_Goal of the exercise_
Please transcribe the data that follows without the pictures, keeping every word the same.

_Stored data_

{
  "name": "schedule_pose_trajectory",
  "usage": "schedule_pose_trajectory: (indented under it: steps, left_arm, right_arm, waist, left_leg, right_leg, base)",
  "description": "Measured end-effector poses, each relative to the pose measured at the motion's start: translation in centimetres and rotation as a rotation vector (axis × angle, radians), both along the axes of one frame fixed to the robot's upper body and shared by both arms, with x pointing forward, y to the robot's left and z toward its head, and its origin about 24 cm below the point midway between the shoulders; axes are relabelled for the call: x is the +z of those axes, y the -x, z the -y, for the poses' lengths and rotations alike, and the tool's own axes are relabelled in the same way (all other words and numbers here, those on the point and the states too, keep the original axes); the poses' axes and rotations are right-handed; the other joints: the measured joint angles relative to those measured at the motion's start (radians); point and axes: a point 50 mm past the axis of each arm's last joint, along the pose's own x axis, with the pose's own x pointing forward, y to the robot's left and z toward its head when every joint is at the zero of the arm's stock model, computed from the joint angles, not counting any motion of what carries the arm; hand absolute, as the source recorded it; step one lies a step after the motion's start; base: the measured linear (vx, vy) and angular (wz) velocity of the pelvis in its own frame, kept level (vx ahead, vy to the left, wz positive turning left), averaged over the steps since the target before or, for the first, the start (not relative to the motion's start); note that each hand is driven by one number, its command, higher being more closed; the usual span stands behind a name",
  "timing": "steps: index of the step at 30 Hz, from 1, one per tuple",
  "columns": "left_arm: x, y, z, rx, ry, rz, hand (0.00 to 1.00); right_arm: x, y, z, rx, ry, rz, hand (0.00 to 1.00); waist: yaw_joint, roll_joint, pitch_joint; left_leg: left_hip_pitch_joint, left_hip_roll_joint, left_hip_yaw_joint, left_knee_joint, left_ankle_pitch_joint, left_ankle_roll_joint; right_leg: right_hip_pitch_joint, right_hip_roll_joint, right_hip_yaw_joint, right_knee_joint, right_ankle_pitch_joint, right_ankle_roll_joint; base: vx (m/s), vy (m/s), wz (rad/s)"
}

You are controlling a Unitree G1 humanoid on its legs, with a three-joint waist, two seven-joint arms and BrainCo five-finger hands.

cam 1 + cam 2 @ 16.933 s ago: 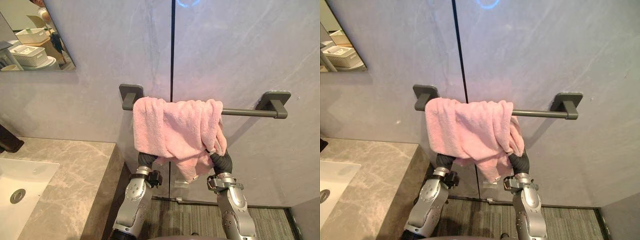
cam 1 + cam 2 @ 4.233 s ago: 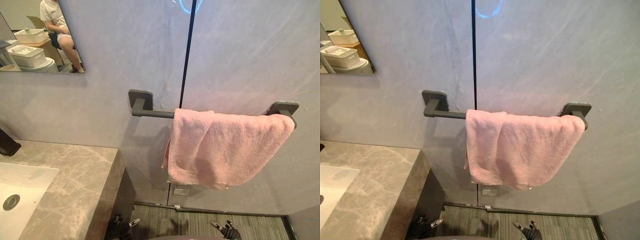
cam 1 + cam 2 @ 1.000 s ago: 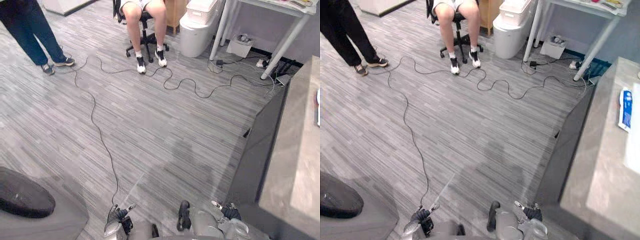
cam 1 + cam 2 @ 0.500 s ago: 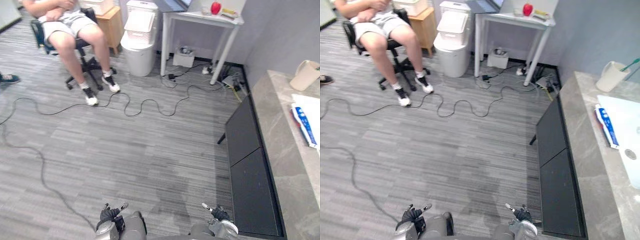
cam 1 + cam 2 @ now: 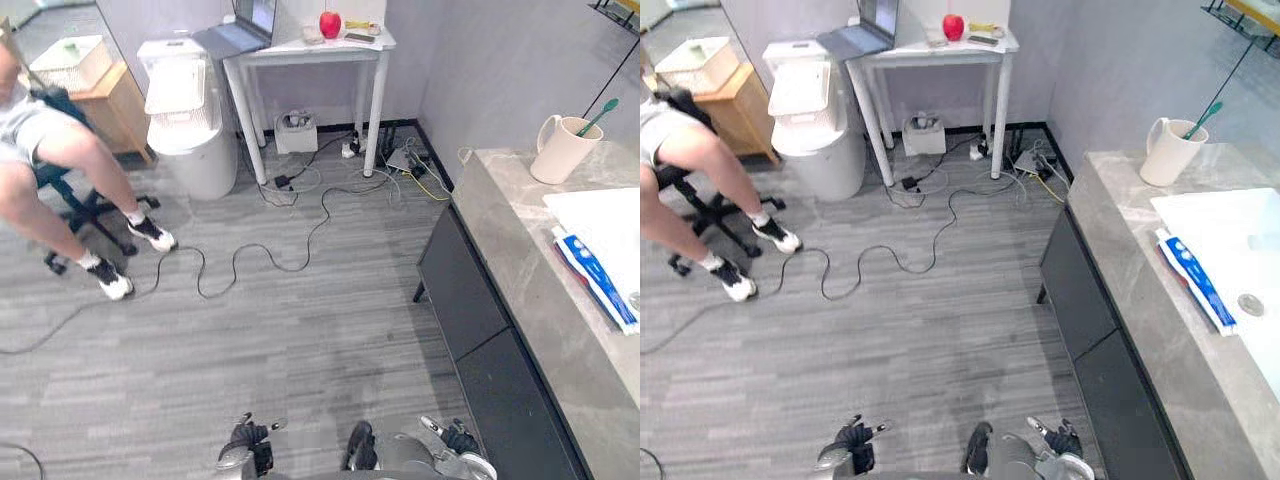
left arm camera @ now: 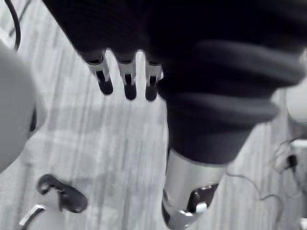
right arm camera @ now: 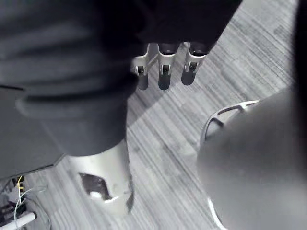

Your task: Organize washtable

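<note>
Grey plank floor point(image 5: 890, 330) lies ahead of you. The washtable point(image 5: 1120, 240) runs along its right side, with its white sink point(image 5: 1225, 235) cut off at the picture's edge. A cup point(image 5: 1162, 152) holding a toothbrush point(image 5: 1202, 115) stands at the washtable's far corner. A toothpaste tube point(image 5: 1193, 280) lies along the sink's front edge. Your left hand point(image 6: 128, 81) and right hand point(image 7: 164, 74) hang low over the floor, fingers straight and empty.

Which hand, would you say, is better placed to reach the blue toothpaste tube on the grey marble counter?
Right, probably: the right hand hangs beside the grey marble counter holding the blue toothpaste tube; the left hand is farther.
</note>
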Motion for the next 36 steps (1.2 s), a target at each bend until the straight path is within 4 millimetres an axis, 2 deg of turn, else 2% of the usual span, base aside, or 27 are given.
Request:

_Response box_
{
  "name": "schedule_pose_trajectory",
  "usage": "schedule_pose_trajectory: (indented under it: steps, left_arm, right_arm, waist, left_leg, right_leg, base)",
  "description": "Measured end-effector poses, each relative to the pose measured at the motion's start: translation in centimetres and rotation as a rotation vector (axis × angle, radians), both along the axes of one frame fixed to the robot's upper body and shared by both arms, with x pointing forward, y to the robot's left and z toward its head, and its origin about 24 cm below the point midway between the shoulders; axes are relabelled for the call: x is the +z of those axes, y the -x, z the -y, for the poses' lengths and rotations alike, and the tool's own axes are relabelled in the same way (all other words and numbers here, those on the point and the states too, keep the original axes); the poses' axes and rotations are right-handed; the other joints: the measured joint angles relative to those measured at the motion's start (radians); point and axes: a point 50 mm past the axis of each arm's last joint, along the pose's own x axis, with the pose's own x pointing forward, y to the robot's left and z toward its head when every joint is at the zero of the arm's stock model, computed from the joint angles, not counting any motion of what carries the arm; hand absolute, as the source recorded it; step one lies a step after the motion's start; base: the measured linear (vx, vy) and angular (wz) velocity of the pelvis in its own frame, kept level (vx ahead, vy to the left, wz positive turning left), averaged over the steps since the target before or, for the first, the start (not relative to the motion's start); note that each hand is driven by one number, its command, higher being more closed; the usual span stands behind a name",
  "timing": "steps: index of the step at 30 Hz, from 1, one per tuple",
  "columns": "left_arm: x, y, z, rx, ry, rz, hand (0.00 to 1.00); right_arm: x, y, z, rx, ry, rz, hand (0.00 to 1.00); waist: yaw_joint, roll_joint, pitch_joint; left_leg: left_hip_pitch_joint, left_hip_roll_joint, left_hip_yaw_joint, left_knee_joint, left_ankle_pitch_joint, left_ankle_roll_joint; right_leg: right_hip_pitch_joint, right_hip_roll_joint, right_hip_yaw_joint, right_knee_joint, right_ankle_pitch_joint, right_ankle_roll_joint; base: vx (m/s), vy (m/s), wz (rad/s)"
}

You are controlling a Unitree G1 humanoid on its legs, with a three-joint waist, two seven-joint arms and BrainCo five-finger hands.

cam 1 + cam 2 @ 16.933 s ago: 
cam 1 + cam 2 @ 4.233 s ago: 
cam 1 + cam 2 @ 1.000 s ago: 
cam 1 + cam 2 @ 0.500 s ago: 
cam 1 + cam 2 @ now: 
left arm camera @ now: 
right arm camera @ now: 

Your task: Organize washtable

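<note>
Grey plank floor point(image 5: 890, 330) lies ahead of you. The washtable point(image 5: 1120, 240) runs along its right side, with its white sink point(image 5: 1225, 235) cut off at the picture's edge. A cup point(image 5: 1162, 152) holding a toothbrush point(image 5: 1202, 115) stands at the washtable's far corner. A toothpaste tube point(image 5: 1193, 280) lies along the sink's front edge. Your left hand point(image 6: 128, 81) and right hand point(image 7: 164, 74) hang low over the floor, fingers straight and empty.

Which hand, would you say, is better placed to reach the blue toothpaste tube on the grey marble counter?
Right, probably: the right hand hangs beside the grey marble counter holding the blue toothpaste tube; the left hand is farther.
</note>
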Motion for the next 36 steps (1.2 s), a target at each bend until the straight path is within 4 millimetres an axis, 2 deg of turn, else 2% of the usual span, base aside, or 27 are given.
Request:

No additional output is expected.